Политика меня не очень-то интересует. И раньше-то не особенно цепляла, только когда меня заставляли в нее окунаться. Но этот момент меня внутренне задевает. Прошло немало времени, прежде чем свободные выборы в Панеме все же состоялись. У меня все еще не стерся след от чернил на руке со дня голосования***. В результате выборов Патина Пэйлор набрала «здоровое большинство», львиную долю голосов, положив этим начало демократии в новой стране, которая теперь зовется СДП. Я даже прослезилась, следя за тем, как Пэйлор, своим непререкаемым авторитетом заставившая толпы людей из порабощенных Дистриктов подняться на борьбу с угнетателями и победить их, поворачивается к людям, установившим новый миропорядок — впрочем, на экране они как булавочные головки. И все приветствуют — сначала сдержанно, но потом со все более возрастающим энтузиазмом — своего первого более чем за восемь десятков лет законно избранного лидера.
Пит сидит рядом, молчит, но тоже явно тронут. Этот день так важен для нас, так символичен, ведь мы много раз, вновь и вновь приходили к убеждению, что никогда до него до доживем. И все-таки мы дожили. Сидим на мягком диване перед телевизором в нашем укромном уголке в Деревне Победителей. Пока мы смотрим эфир, наши руки сами собой сплетаются, и я кладу их к себе на колени, предаваясь редкому удовольствию — ощущать его прикосновение при свете дня. Ночь, когда между нами рушатся эти барьеры, не в счет. Его теплые руки покрыты мозолями, но все же их прикосновение такое легкое и нежное, что я почти теряю почву под ногами.

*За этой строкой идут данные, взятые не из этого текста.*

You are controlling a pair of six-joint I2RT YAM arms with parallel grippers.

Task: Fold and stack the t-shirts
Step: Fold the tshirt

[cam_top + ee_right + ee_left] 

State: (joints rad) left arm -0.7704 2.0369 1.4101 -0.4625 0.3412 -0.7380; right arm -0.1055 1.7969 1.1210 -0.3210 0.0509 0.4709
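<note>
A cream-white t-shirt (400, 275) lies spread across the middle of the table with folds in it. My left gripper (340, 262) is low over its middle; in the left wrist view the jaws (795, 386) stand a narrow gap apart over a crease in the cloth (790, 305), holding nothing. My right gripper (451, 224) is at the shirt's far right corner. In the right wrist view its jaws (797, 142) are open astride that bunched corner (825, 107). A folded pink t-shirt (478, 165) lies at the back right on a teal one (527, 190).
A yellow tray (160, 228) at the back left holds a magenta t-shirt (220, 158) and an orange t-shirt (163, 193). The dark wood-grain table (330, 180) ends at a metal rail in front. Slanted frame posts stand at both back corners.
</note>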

— Это что-то, верно? — спрашивает он, когда в эфире начинается болтовня комментаторов, и он спешит убрать звук. Голоса ведущих наверняка напоминают ему о Цезаре Фликермане, об интервью, которые он давал в Капитолии. Неудивительно, что он тут же сникает, и его рука дрожит в моей. Я стискиваю его ладонь, в надежде его хоть немного успокоить.

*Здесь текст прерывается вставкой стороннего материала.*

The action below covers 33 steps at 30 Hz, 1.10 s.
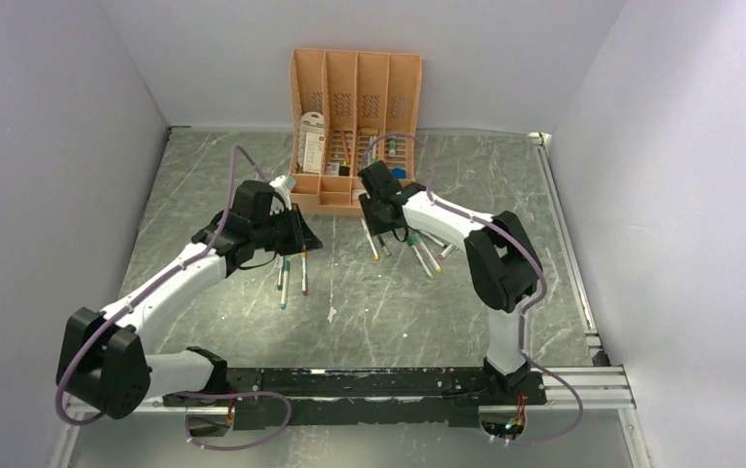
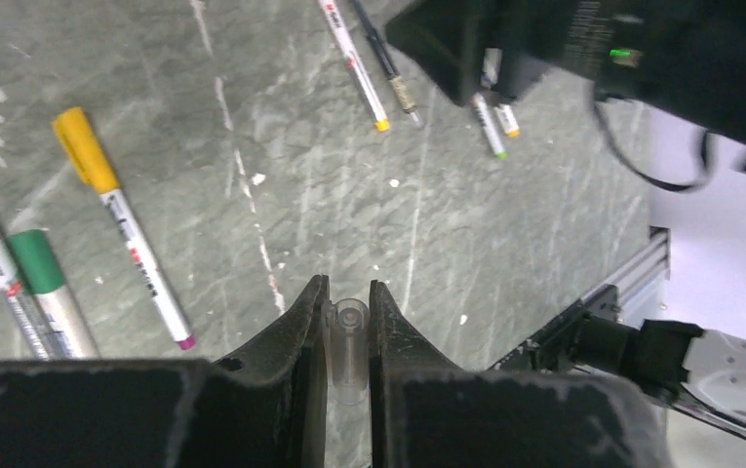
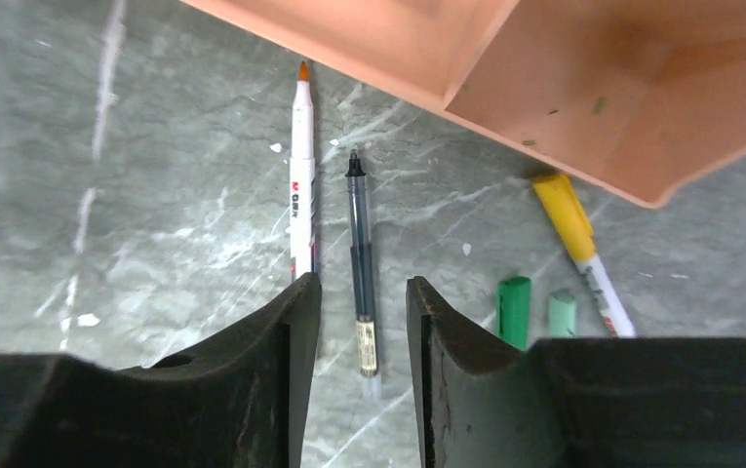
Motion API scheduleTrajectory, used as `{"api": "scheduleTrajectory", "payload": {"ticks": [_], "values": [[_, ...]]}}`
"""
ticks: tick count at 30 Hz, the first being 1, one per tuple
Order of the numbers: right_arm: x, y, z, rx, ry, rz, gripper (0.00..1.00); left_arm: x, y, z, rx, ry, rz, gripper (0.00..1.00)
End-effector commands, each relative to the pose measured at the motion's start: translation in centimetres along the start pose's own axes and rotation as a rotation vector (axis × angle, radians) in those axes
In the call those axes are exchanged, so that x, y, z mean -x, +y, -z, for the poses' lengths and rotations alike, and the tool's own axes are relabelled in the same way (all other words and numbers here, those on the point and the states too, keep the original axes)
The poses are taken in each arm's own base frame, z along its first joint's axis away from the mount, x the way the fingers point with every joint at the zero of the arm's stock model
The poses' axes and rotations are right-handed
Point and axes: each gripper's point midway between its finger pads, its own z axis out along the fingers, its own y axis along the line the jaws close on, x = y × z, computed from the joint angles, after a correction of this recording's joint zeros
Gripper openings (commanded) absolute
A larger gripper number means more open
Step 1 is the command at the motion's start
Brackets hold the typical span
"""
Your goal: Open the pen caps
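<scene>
Left gripper (image 2: 347,292) pinches a small clear plastic cap (image 2: 349,346) — light, slick, probably crushable. Right gripper (image 3: 361,285) jaws stand apart astride a thin dark pen (image 3: 359,244). A yellow plastic pen cap (image 3: 562,210) lies just before the peach-orange plastic organiser (image 3: 544,68) — take it mid-length.

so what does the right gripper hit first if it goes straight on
The right gripper would likely meet the thin dark pen between its open fingers, then the table; depth unclear.
</scene>
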Motion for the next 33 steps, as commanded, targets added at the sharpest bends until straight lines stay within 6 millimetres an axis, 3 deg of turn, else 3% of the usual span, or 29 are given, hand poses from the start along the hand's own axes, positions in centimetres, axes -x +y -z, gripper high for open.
{"api": "scheduleTrajectory", "payload": {"ticks": [1,7,14,21,27,33], "values": [[4.3,-0.6,5.1,0.018,-0.131,-0.025,0.39,2.2,1.7,-0.1,0.136,-0.023,-0.062,0.08],[4.3,-0.3,9.4,0.090,-0.197,-0.065,0.45,3.7,6.1,-0.9,0.362,0.005,-0.070,0.08],[2.5,0.3,11.9,0.172,-0.220,-0.098,0.48,4.3,12.3,-1.6,0.592,0.068,-0.047,0.09],[0.6,0.4,12.3,0.197,-0.212,-0.106,0.49,5.0,16.4,-1.6,0.748,0.096,-0.041,0.08],[-0.1,0.6,12.2,0.211,-0.204,-0.106,0.50,5.9,18.3,-1.6,0.825,0.092,-0.043,0.08],[-0.3,0.8,12.0,0.223,-0.201,-0.102,0.51,6.0,19.9,-3.2,0.845,0.129,-0.037,0.08]]}}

— Может быть, в конце концов, все это и имело смысл, — произносит он упавшим голосом, будто ища выхода своим мятежным воспоминаниям.
— Надеюсь, что так оно и есть, — осторожно отзываюсь я, замечая, как он растерян. — Мы столько ради этого отдали, — говоря это, я думаю о Прим, о матери, хотя вовсе не желаю о них думать.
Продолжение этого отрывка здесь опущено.